Pickett was already embroiled in a "hand size" controversy—that most majestic of all pre-draft controversies—when he declined to have his hand measured at Monday's weigh-ins. Now he was being compared to Joe Burrow just hours after Burrow led the Bengals to the Super Bowl?

"That's a helluva comparison," Pickett joked when asked moments later Nagy's statement. "I'm gonna have to have Jim intro me like that everywhere I go."

The Pickett = Burrow questions from the press continued until Nagy felt the need to unpop the balloon. "Kenny, sorry for opening up the Burrow floodgates," Nagy shouted from offstage. Then, to the press pool: "I meant as a 'guy.'"

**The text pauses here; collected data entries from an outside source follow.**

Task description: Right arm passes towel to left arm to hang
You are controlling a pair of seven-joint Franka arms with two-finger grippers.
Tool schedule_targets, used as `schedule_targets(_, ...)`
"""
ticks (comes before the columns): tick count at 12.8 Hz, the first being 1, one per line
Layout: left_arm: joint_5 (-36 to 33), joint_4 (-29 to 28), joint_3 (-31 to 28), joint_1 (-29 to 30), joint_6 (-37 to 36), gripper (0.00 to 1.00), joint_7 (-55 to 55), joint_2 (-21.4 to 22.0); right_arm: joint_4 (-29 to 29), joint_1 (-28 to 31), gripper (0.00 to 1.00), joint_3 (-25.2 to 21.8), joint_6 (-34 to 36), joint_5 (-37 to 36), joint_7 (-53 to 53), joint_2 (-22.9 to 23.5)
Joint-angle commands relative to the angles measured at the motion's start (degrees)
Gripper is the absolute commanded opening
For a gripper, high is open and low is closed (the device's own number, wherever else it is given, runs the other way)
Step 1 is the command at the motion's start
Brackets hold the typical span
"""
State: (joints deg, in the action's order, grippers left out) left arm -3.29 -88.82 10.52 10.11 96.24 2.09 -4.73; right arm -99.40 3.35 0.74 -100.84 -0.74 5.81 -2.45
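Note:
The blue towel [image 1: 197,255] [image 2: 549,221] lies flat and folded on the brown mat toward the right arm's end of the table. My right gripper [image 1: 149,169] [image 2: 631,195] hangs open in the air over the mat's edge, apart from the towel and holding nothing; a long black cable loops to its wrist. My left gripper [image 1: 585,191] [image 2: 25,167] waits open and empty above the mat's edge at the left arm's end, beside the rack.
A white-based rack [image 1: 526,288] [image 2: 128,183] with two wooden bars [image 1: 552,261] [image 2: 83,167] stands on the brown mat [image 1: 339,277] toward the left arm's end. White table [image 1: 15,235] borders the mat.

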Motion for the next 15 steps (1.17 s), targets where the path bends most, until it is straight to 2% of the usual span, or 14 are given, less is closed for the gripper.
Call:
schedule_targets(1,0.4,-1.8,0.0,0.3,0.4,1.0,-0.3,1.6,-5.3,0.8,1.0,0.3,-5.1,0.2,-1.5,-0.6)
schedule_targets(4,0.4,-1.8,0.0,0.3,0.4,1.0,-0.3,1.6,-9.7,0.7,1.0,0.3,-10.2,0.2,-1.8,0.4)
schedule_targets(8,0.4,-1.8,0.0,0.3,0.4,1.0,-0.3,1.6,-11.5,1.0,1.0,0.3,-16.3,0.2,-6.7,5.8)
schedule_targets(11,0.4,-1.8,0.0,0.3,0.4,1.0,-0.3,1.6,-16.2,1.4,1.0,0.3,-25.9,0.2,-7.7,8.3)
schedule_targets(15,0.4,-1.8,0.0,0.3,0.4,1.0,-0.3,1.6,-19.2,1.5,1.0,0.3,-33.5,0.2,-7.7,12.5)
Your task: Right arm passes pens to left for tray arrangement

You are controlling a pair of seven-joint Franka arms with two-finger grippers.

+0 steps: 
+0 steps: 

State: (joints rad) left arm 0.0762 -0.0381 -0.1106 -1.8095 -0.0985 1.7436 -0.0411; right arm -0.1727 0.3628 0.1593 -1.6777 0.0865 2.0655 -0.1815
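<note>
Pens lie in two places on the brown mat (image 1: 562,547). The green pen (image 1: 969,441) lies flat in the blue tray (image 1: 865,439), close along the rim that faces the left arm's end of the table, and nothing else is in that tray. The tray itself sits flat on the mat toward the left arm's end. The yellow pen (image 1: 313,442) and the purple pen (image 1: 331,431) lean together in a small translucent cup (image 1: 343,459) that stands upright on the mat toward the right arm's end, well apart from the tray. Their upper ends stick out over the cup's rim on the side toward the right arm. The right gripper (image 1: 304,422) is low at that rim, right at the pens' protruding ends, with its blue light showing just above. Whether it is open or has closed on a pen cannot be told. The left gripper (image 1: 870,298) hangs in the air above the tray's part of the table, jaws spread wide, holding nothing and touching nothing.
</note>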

Draft hoopla is off and running, folks!

Pickett entered Senior Bowl week as the VERY provisional QB1 on the FO Forty, the all-new centerpiece of Football Outsiders' draft coverage which will debut in a few weeks. He's a fifth-year super-senior coming off a 42-touchdown season after a middling 2020 campaign. Pickett is not a Burrow-level prospect by any means, but he reminds Walkthrough a lot of the young Andy Dalton on tape. Don't laugh: Dalton was an immediate starter who led his team to the playoffs as a rookie and for several seasons afterward.

An extra year in college would be a negative for prospects at other positions, particularly wide receiver. But our QBASE metric is likely to love Pickett's 48 starts over the last four seasons. Naturally, Pickett himself sees his experience as beneficial. "The amount of football I have seen is a huge positive going into the next chapter," he said.

Pickett needed that extra year in college. He nearly participated in last year's Senior Bowl and entered the 2021 draft before consulting with Nagy and others. "I was really straight-up with Kenny," Nagy said. "Based on what we saw and heard from the NFL, he was gonna be a Day 3 player."

"Everything I was hearing was Day 3," Pickett said. "And I just was thinking of myself as a higher player than that. So I wanted to come back and really improve my game and have no regrets."

Pickett played through an ankle injury for much of 2020, which hurt both his mobility and his draft stock. "He's just a different player on tape," Nagy said. "He's getting out of the pocket a lot more this year. Showing a lot more mobility. Bouncier in the pocket. I thought his arm strength had improved this year, it showed a little more zip.

"When you boil it down, he knows how to play the position."

As for the hand size thing, Pickett plans to be measured at the combine. Walkthrough isn't going to get involved into a hand-size brouhaha unless he measures in at 8 inches or something. (Nine inches is the established minimum: below that, an NFL-sized football truly does become hard to grip in the rain or cold). "The good news is that I played in Pittsburgh," Pickett said. "Anyone who has been to Pittsburgh knows it's not the nicest place to play in October and November." Indeed, Pickett led the Panthers to an impressive 30-23 overtime victory over North Carolina in a steady Thursday night downpour last November.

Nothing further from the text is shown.